Karmic i386 EC2 kernel emulating unsupported memory accesses

Bug #427288 reported by John Johansen
18
This bug affects 2 people
Affects Status Importance Assigned to Milestone
DEPRECATED Pantheon
New
Undecided
Unassigned
VMBuilder
Fix Released
Undecided
Unassigned
eglibc (Ubuntu)
Fix Released
High
Steve Langasek
Karmic
Fix Released
High
Steve Langasek
vm-builder (Ubuntu)
Fix Released
High
Scott Moser
Karmic
Fix Released
High
Scott Moser

Bug Description

When booting the karmic alpha5 test ami-3520c05c, with the Karmic test kernel aki-dc06e6b5 the following warning is issued

[ 1.588049] ***************************************************************
[ 1.588055] ***************************************************************
[ 1.588060] ** WARNING: Currently emulating unsupported memory accesses **
[ 1.588065] ** in /lib/tls glibc libraries. The emulation is **
[ 1.588070] ** slow. To ensure full performance you should **
[ 1.588075] ** install a 'xen-friendly' (nosegneg) version of **
[ 1.588079] ** the library, or disable tls support by executing **
[ 1.588084] ** the following as root: **
[ 1.588088] ** mv /lib/tls /lib/tls.disabled **
[ 1.588093] ** Offending process: init (pid=1007) **
[ 1.588098] ***************************************************************
[ 1.588102] ***************************************************************

Tags: ec2-images
Changed in linux (Ubuntu):
assignee: nobody → John Johansen (jjohansen)
Revision history for this message
John Johansen (jjohansen) wrote :

This appears to have 2 potential fixes.

1. is a kernel patch that disables fixup_4gb_segment in the kernel (attached)
2. is having glibc built with -mno-tls-direct-seg-refs

Some relevant links with more information on this.
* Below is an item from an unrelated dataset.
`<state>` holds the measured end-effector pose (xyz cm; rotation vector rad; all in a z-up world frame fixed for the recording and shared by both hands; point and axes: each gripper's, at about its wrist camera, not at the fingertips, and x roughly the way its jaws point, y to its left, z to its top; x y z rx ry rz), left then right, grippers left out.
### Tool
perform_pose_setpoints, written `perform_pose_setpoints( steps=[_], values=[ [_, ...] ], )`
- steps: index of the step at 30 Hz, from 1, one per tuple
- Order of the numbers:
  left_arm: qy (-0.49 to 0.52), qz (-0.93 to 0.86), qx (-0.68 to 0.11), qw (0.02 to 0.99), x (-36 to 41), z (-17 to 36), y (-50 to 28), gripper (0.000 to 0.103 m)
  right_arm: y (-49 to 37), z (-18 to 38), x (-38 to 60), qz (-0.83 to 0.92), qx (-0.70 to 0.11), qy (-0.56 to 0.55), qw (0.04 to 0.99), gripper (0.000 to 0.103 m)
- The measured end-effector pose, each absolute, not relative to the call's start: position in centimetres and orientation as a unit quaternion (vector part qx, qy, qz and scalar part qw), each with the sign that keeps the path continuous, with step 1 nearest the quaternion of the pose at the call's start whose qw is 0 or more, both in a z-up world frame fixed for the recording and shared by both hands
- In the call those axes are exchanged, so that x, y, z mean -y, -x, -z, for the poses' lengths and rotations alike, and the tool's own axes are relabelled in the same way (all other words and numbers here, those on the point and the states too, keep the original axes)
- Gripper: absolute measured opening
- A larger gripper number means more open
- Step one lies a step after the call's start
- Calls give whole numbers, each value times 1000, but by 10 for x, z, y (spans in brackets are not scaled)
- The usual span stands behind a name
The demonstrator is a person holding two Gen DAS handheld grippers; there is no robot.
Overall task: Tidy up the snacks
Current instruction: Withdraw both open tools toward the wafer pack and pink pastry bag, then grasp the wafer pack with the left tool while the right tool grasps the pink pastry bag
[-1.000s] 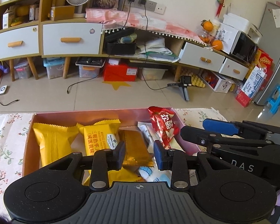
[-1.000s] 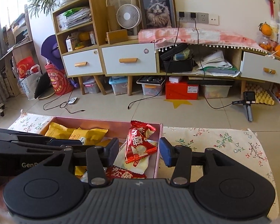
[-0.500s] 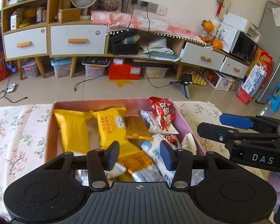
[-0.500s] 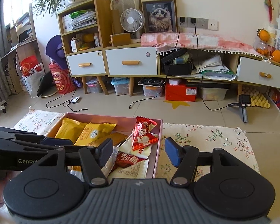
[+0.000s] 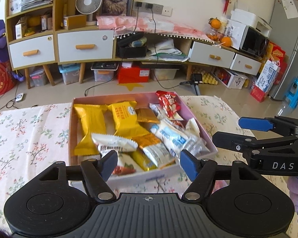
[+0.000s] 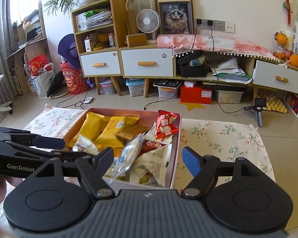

http://wiki.xensource.com/xenwiki/XenSpecificGlibc

http://wiki.xensource.com/xenwiki/XenSegments

Scott Moser (smoser)
tags: added: ec2-images
Steve Langasek (vorlon)
Changed in linux (Ubuntu Karmic):
milestone: none → ubuntu-9.10-beta
importance: Undecided → High
Revision history for this message
Scott Moser (smoser) wrote :

From Eric Hammond:
| I ended up with the following code when I build images for EC2;
| not sure if it fixes the bug just mentioned:
| http://paste.ubuntu.com/268982/
|> chroot $imagedir apt-get install -y libc6-xen
|> echo 'hwcap 0 nosegneg' > $imagedir/etc/ld.so.conf.d/libc6-xen.conf
|> chroot $imagedir apt-get remove -y libc6-i686 || true
|> chroot $imagedir ldconfig

Matt Zimmerman (mdz)
Changed in linux (Ubuntu Karmic):
status: New → Triaged
Revision history for this message
Scott Moser (smoser) wrote :

The next thing to be done here is to test if this bug is fixed with libc6-xen (http://packages.ubuntu.com/karmic/libc6-xen).

I will test that.

libc6-xen depends on libc6 and says "will be selected instead when running under Xen. " . Hopefully that means no negative affect if this package is installed but the image is run on kvm (in UEC)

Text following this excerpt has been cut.